Summary
Apache Airflow is Python based workflow scheduler. You have to know Python to use it. I will focus on how writing a DAG, the workflow definition in Python. Then I will adapt the code into an Airflow plugin to make the DAG file more readable.
References:
DAGS
The Python workflow definition files are stored in a subdirectory defined in airflow.cfg, by default, it’s named “dags”. At Airflow startup, it will fill its “DagBag” from the files in the directory.

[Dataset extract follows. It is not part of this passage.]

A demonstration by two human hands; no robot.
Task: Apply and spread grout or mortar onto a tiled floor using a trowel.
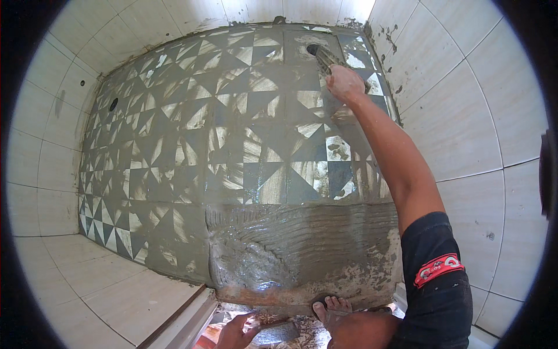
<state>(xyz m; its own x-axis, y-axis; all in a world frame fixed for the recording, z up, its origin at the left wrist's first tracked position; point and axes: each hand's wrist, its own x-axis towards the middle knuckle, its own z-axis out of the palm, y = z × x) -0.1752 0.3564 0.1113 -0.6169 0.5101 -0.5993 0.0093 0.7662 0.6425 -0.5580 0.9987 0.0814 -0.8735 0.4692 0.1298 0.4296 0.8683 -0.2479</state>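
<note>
The right hand (pixel 347 83) grips a grey-smeared object (pixel 327 60), its kind unclear, beside a round hole (pixel 314 49) in the patterned floor tiles (pixel 232 119). Nearer, a wet, ridged mortar bed (pixel 302 244) adjoins them. The left hand (pixel 234 333) is at the lower edge, near a bare foot (pixel 334 305); pale wall tiles (pixel 453 125) surround the floor.

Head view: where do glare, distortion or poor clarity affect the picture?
In the head view, glare whitens patches of the wet grey mortar bed, mostly lower left; in the head view, fisheye distortion curves the seams of the cream rectangular wall tiles; in the head view, the mottled item in the bare right hand is too indistinct to identify.
</note>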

The test DAG: complete source code
default_args = {'start_date': datetime.datetime(2019, 4, 11),
'retries': 2,
'retry_delay': datetime.timedelta(minutes=2),
'email': [],
'email_on_failure': True}
dag = DAG('discover',
default_args=default_args,
schedule_interval='30 */12 * * *',
catchup=False
)
with dag:
task_fetch = PythonOperator(task_id='fetch_data',
python_callable=fetch,
op_args = [flickr_url, json_file],
# op_kwargs = {},
provide_context=True)
#
task_load = PythonOperator(task_id='load_data',
python_callable=load_db,
op_args = [db_file, json_file],
provide_context=True)
# set up load as fetch's downstream task
task_fetch >> task_load
Creating an Apache Airflow plugin:
Plugins are used to better organize and re-use code. documentation
class FlickrOperator(BaseOperator):
"""
A test operator to do an http request and save the results in a Sqlite db.
:param flickr_url: url
:type flickr_url: string
:param sqlite_db_file: sqlite db file name
:type sqlite_db_file: string
"""
pass
# Defining the required plugin class
class FlickrPlugin(AirflowPlugin):
name = "flickr_plugin"
operators = [FlickrOperator]
flask_blueprints = []
hooks = []
executors = []
admin_views = []
menu_links = []
Testing the plugin and DAGS
Clone my repo: git clone https://github.com/brunoyin/test-drive.git
- git clone https://github.com/puckel/docker-airflow.git
- copy dags/fetch_load.py to the dags directory
- copy plugins/flickr_dag.py to dags directory
- copy plugins/flickrplugin.py to plugins directory
- Edit docker-compose-LocalExecutor.yml to load plugins, run: docker-compose -f docker-compose-LocalExecutor.yml up -d
- use a browser to open linux-host-ip:8080
- locate “discover” dag, toggle “On”, then click trigger to run
docker-compose-LocalExecutor.yml:
version: '2.1'
services:
postgres:
image: postgres:9.6
environment:
- POSTGRES_USER=airflow
- POSTGRES_PASSWORD=airflow
- POSTGRES_DB=airflow
webserver:
image: puckel/docker-airflow:1.10.2
restart: always
depends_on:
- postgres
environment:
- LOAD_EX=n
- EXECUTOR=Local
volumes:
- ./dags:/usr/local/airflow/dags
# Uncomment to include custom plugins
- ./plugins:/usr/local/airflow/plugins
ports:
- "8080:8080"
command: webserver
healthcheck:
test: ["CMD-SHELL", "[ -f /usr/local/airflow/airflow-webserver.pid ]"]
interval: 30s
timeout: 30s
retries: 3